[TASK DESCRIPTION]
Will you return, word for word, only the lines from the top of the data below down to and including the one with "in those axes"?

[Start of Attachment]

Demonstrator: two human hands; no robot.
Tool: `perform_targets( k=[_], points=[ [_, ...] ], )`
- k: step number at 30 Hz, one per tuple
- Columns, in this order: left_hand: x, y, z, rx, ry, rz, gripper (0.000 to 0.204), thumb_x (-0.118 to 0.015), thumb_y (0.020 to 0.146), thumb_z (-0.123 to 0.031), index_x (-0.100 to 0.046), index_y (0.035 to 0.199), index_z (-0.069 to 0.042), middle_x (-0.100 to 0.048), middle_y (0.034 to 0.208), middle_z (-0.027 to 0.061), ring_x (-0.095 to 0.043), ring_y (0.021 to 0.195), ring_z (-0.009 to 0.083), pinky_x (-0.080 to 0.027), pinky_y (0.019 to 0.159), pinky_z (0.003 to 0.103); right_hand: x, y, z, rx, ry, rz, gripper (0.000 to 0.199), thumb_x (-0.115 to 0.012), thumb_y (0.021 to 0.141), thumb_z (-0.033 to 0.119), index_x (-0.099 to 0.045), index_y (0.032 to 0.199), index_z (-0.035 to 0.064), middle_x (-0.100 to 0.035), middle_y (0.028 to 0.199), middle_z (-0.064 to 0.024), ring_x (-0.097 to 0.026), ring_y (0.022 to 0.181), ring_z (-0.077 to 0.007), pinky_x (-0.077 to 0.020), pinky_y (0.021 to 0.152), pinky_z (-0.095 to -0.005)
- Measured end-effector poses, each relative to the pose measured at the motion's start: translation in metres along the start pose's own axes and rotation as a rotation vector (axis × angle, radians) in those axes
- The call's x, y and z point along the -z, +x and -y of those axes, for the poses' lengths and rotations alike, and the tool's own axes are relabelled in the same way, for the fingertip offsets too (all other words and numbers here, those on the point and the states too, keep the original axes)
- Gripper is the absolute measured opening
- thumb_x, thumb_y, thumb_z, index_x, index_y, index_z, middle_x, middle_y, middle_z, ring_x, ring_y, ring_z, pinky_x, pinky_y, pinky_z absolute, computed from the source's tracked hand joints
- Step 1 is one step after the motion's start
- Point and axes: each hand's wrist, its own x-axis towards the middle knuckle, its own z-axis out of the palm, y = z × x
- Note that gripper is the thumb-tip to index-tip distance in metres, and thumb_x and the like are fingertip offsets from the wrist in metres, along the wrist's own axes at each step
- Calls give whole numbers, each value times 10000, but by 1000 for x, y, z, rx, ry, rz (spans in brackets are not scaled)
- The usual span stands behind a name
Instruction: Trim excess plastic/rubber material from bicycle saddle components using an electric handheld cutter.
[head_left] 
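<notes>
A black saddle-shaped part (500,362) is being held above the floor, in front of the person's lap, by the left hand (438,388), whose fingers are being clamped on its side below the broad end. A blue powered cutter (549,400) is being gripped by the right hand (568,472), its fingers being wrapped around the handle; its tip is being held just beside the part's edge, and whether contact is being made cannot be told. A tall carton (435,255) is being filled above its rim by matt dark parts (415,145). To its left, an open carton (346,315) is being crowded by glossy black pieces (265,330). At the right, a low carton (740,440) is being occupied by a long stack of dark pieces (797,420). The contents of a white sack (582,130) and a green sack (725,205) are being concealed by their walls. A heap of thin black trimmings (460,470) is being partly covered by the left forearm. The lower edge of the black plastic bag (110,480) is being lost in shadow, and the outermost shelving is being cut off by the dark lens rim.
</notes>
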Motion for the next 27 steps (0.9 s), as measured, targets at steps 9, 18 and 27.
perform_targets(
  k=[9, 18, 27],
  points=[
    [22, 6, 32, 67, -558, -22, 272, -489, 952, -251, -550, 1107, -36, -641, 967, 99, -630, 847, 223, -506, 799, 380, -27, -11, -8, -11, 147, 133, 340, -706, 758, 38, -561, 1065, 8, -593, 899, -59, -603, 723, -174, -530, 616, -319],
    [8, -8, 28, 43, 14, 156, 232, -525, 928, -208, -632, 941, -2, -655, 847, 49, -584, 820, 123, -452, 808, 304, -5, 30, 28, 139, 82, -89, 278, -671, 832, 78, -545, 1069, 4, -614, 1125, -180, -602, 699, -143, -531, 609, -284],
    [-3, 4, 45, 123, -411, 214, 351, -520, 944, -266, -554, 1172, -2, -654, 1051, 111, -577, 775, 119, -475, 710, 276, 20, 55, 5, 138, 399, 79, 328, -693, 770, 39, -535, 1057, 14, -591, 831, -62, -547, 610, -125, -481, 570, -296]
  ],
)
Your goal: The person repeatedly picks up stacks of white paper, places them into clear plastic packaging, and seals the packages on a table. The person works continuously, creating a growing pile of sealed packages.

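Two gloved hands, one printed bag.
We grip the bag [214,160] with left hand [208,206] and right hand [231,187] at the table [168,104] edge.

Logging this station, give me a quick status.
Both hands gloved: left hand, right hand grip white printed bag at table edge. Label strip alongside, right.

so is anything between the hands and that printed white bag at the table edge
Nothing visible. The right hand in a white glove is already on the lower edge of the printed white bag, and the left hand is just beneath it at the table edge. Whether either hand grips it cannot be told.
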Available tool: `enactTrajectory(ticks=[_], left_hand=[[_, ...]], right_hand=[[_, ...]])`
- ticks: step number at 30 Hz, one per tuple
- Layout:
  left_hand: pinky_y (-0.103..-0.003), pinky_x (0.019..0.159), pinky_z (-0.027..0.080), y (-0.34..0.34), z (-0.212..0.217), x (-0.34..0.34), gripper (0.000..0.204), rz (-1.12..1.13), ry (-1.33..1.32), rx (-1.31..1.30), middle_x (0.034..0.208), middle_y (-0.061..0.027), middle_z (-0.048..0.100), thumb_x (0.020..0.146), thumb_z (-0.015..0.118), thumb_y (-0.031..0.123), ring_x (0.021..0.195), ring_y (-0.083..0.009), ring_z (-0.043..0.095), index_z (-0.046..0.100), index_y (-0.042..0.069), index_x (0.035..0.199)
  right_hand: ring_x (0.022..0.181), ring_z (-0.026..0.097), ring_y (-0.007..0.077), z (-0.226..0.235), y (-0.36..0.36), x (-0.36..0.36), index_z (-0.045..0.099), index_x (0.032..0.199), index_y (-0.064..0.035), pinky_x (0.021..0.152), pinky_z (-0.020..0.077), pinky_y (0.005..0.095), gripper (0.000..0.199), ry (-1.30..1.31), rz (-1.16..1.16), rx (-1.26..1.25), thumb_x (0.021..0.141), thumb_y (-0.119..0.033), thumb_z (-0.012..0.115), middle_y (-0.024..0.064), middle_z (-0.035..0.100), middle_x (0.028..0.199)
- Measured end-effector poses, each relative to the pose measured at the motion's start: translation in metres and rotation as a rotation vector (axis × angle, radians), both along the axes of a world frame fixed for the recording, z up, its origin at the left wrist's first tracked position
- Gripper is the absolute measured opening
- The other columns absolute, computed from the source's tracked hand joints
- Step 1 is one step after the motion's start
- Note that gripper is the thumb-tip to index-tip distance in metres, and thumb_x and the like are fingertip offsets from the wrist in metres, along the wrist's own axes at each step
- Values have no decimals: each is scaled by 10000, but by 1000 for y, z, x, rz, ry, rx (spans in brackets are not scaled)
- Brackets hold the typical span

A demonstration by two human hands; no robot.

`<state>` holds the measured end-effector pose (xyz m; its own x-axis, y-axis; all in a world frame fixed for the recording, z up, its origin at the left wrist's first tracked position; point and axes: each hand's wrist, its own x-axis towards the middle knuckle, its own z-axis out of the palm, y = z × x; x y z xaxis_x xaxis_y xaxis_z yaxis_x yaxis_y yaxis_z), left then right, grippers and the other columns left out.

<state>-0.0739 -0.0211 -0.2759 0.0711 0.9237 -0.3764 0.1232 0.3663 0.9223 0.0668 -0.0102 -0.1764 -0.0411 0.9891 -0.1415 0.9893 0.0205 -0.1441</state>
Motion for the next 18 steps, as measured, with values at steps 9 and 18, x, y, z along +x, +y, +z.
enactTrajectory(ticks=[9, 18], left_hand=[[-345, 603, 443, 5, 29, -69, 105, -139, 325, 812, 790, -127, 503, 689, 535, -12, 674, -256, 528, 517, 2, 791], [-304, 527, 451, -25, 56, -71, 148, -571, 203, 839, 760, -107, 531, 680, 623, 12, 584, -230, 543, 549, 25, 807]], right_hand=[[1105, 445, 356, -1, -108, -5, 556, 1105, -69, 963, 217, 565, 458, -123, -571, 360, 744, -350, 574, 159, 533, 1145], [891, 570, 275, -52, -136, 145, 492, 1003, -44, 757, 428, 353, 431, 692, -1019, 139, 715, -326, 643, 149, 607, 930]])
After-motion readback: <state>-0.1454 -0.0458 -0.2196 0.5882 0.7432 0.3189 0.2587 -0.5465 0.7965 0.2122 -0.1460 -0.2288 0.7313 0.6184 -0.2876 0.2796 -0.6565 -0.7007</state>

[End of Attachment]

[ANSWER FOR THIS EXERCISE]
Demonstrator: two human hands; no robot.
Tool: `perform_targets( k=[_], points=[ [_, ...] ], )`
- k: step number at 30 Hz, one per tuple
- Columns, in this order: left_hand: x, y, z, rx, ry, rz, gripper (0.000 to 0.204), thumb_x (-0.118 to 0.015), thumb_y (0.020 to 0.146), thumb_z (-0.123 to 0.031), index_x (-0.100 to 0.046), index_y (0.035 to 0.199), index_z (-0.069 to 0.042), middle_x (-0.100 to 0.048), middle_y (0.034 to 0.208), middle_z (-0.027 to 0.061), ring_x (-0.095 to 0.043), ring_y (0.021 to 0.195), ring_z (-0.009 to 0.083), pinky_x (-0.080 to 0.027), pinky_y (0.019 to 0.159), pinky_z (0.003 to 0.103); right_hand: x, y, z, rx, ry, rz, gripper (0.000 to 0.199), thumb_x (-0.115 to 0.012), thumb_y (0.021 to 0.141), thumb_z (-0.033 to 0.119), index_x (-0.099 to 0.045), index_y (0.032 to 0.199), index_z (-0.035 to 0.064), middle_x (-0.100 to 0.035), middle_y (0.028 to 0.199), middle_z (-0.064 to 0.024), ring_x (-0.097 to 0.026), ring_y (0.022 to 0.181), ring_z (-0.077 to 0.007), pinky_x (-0.077 to 0.020), pinky_y (0.021 to 0.152), pinky_z (-0.095 to -0.005)
- Measured end-effector poses, each relative to the pose measured at the motion's start: translation in metres along the start pose's own axes and rotation as a rotation vector (axis × angle, radians) in those axes

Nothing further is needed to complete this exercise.